Boeing design flaw a factor in Lion Air crash: Indonesian probe

Peter Brieger, Agence France-Presse

Posted at Oct 25 2019 08:02 PM

Lion Air's Boeing 737 Max 8 airplane is parked on the tarmac of Soekarno Hatta International airport near Jakarta in March 2019. Willy Kurniawan, Reuters/file

A design flaw, inadequate pilot training and poor flight crew performance contributed to a Boeing jet crashing in Indonesia last year, killing all 189 people on board, investigators said Friday.

The Lion Air disaster was followed months later by a second crash -- involving the same model of aircraft -- when an Ethiopian Airlines plane went down with 157 people aboard, leading to the global grounding of Boeing's entire 737 MAX fleet.

The crashes had thrown a spotlight on the MAX model's maneuvering characteristics augmentation system (MCAS), an anti-stall mechanism, that pilots in both planes had struggled to control as the jets careered downwards.

On Friday, Indonesia's National Transportation Safety Committee said there were flaws in Boeing's design of the anti-stall system and of its certification by US regulators.

"The design and certification of this feature was inadequate," a summary of the report said, referring the MCAS.

The MCAS was vulnerable to a sole sensor that it relied on for inputs, and 737 MAX pilots were not properly briefed on how to handle a malfunction, it said.

"The aircraft flight manual and flight crew training did not include information about MCAS," the report said.

A sensor on the doomed jet's system was "miscalibrated" and the problem was not caught by Lion Air maintenance crews, it said, after the plane's previous flight also experienced loss-of-control problems.

The report also said the emergency was not "effectively managed" by the crew, who had previous performance issues.


- 'Heartfelt condolences' -

An earlier report released by international regulators said the US Federal Aviation Administration (FAA) lacked the manpower and expertise to fully evaluate the jet's MCAS when it certified the plane.
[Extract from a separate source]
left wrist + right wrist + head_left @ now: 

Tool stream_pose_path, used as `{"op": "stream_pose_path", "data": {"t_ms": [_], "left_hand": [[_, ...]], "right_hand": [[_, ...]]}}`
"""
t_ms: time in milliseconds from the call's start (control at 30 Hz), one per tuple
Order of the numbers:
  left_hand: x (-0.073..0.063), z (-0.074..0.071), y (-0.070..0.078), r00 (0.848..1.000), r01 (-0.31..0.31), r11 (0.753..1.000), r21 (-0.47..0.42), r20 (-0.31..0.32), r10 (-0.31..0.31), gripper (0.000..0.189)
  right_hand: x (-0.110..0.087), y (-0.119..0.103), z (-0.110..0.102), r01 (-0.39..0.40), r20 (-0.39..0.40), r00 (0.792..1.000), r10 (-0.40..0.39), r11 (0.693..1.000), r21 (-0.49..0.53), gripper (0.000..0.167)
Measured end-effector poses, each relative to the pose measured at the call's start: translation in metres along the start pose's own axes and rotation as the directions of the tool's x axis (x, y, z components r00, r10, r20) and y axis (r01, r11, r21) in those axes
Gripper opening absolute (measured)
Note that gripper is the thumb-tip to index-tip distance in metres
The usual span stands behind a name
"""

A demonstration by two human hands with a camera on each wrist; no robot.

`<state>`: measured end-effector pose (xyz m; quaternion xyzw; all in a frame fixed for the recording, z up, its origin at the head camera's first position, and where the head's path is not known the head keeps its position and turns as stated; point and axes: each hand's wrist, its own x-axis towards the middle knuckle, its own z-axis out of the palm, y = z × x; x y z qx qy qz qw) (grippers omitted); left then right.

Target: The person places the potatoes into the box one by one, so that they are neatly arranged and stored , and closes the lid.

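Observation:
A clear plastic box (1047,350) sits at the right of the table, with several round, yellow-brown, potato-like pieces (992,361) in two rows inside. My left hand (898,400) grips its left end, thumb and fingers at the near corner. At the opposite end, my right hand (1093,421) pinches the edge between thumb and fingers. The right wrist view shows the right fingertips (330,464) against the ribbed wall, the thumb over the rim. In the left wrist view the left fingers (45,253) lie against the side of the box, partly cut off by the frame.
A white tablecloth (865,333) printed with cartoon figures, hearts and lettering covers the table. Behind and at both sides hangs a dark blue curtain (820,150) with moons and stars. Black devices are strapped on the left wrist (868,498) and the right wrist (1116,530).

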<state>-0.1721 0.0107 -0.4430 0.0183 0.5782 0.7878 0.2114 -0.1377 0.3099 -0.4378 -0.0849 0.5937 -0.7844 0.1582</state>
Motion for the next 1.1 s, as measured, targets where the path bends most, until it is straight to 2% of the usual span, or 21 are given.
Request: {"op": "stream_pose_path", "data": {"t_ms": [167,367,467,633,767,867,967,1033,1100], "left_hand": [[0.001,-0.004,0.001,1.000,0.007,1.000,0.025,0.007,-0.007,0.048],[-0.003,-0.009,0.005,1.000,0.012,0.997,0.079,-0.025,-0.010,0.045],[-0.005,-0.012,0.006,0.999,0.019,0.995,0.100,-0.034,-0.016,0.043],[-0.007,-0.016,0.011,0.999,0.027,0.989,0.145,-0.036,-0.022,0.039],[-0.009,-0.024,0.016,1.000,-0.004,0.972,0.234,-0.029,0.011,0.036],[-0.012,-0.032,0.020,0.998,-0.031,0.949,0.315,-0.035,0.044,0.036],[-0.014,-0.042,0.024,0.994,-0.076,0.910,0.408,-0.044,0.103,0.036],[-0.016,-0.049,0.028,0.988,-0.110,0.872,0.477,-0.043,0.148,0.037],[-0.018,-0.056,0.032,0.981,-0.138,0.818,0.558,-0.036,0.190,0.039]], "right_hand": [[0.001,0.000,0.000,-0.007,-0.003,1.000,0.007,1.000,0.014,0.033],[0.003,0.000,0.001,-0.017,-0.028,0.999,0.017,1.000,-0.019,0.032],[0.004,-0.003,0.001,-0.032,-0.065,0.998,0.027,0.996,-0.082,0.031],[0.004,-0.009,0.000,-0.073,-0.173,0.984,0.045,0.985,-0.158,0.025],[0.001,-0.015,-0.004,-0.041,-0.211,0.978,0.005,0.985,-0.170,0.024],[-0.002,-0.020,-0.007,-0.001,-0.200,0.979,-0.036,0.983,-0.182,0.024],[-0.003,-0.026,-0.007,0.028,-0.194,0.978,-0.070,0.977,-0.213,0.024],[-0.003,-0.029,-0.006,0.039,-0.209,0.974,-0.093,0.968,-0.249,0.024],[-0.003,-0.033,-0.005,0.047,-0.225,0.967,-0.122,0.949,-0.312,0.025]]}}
Friday's report comes after Boeing -- facing scores of lawsuits -- replaced the chief of its commercial plane division this week, the most significant executive departure since the 737 MAX grounding plunged the US-based company into crisis seven months ago.

Boeing has faced fresh scrutiny following the revelation of text messages from 2016 in which a test pilot described the MCAS during a simulation as "running rampant" and behaving in an "egregious" manner.
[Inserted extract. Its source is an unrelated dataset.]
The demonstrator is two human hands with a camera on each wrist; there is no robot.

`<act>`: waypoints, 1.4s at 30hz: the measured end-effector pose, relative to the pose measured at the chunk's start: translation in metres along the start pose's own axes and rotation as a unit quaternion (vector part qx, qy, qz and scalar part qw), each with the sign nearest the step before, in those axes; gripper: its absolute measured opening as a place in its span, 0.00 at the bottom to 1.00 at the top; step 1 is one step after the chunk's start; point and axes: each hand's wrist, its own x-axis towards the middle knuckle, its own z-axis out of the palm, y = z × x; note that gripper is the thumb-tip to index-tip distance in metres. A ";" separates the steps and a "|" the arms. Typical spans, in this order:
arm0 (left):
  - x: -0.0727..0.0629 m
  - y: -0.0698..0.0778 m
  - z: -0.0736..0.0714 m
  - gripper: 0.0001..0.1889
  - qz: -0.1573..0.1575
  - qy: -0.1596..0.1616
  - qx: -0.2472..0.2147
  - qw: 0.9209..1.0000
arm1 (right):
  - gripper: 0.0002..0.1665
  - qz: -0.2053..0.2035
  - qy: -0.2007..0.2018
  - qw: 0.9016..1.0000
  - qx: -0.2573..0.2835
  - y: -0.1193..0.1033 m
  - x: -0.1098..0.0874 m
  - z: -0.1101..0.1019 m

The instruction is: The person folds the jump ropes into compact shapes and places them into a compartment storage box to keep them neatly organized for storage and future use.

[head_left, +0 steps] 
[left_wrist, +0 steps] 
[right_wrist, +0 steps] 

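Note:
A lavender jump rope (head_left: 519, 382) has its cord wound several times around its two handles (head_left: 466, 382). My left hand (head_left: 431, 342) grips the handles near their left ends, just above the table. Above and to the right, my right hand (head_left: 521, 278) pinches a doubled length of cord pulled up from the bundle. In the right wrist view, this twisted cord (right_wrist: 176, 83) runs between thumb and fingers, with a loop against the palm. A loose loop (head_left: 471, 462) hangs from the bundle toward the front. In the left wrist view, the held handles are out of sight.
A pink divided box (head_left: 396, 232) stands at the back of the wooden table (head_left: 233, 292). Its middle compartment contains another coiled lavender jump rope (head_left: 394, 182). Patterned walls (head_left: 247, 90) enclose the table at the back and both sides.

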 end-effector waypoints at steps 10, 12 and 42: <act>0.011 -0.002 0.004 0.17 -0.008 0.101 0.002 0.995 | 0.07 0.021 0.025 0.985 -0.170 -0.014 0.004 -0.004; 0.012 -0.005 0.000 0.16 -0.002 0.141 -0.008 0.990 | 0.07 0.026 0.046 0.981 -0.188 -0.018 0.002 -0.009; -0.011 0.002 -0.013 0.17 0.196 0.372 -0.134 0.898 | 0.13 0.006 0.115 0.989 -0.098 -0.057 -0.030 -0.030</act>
On Friday, following the release of the Indonesian report, Boeing expressed its "heartfelt condolences" to victims' families, and said it had since fixed the flight-control system's software.

"These software changes will prevent the flight control conditions that occurred in this accident from ever happening again," Boeing CEO Dennis Muilenburg said in a statement.

"Boeing is updating crew manuals and pilot training, designed to ensure every pilot has all of the information they need to fly the 737 MAX safely."

Design problems trumped other factors, said one expert.

"Pilots can make mistakes -- they're human, but the root of the problem is the design," said Jakarta-based aviation analyst Gerry Soejatman.

"The MCAS was created to be able to react based on a single input only, via one computer, (and) there was no cross-checking system to confirm whether or not the input was accurate. That's the issue."


- 'My only son' -

Lion Air, Southeast Asia's biggest carrier by fleet size, called the crash an "unthinkable tragedy".

"It is essential to determine the root cause and contributing factors to the accident and take immediate corrective actions to ensure that an accident like this one never happens again," said Lion spokesman Danang Mandala Prihantoro.

The FAA said it would monitor Boeing's changes to the single-aisle jet, adding that it would "return to service only after the FAA determines it is safe".

After getting a briefing on the report this week ahead of its public release, some of the victims' relatives expressed disappointment.

"However, we've got no choice but to accept it," said Epi Syamsul Qomar, who lost his son, after families met with investigators in Jakarta this week.

"People keep telling me to let go, to stay strong, but how do I do that? It's not that easy. He was my only son and I miss him every day."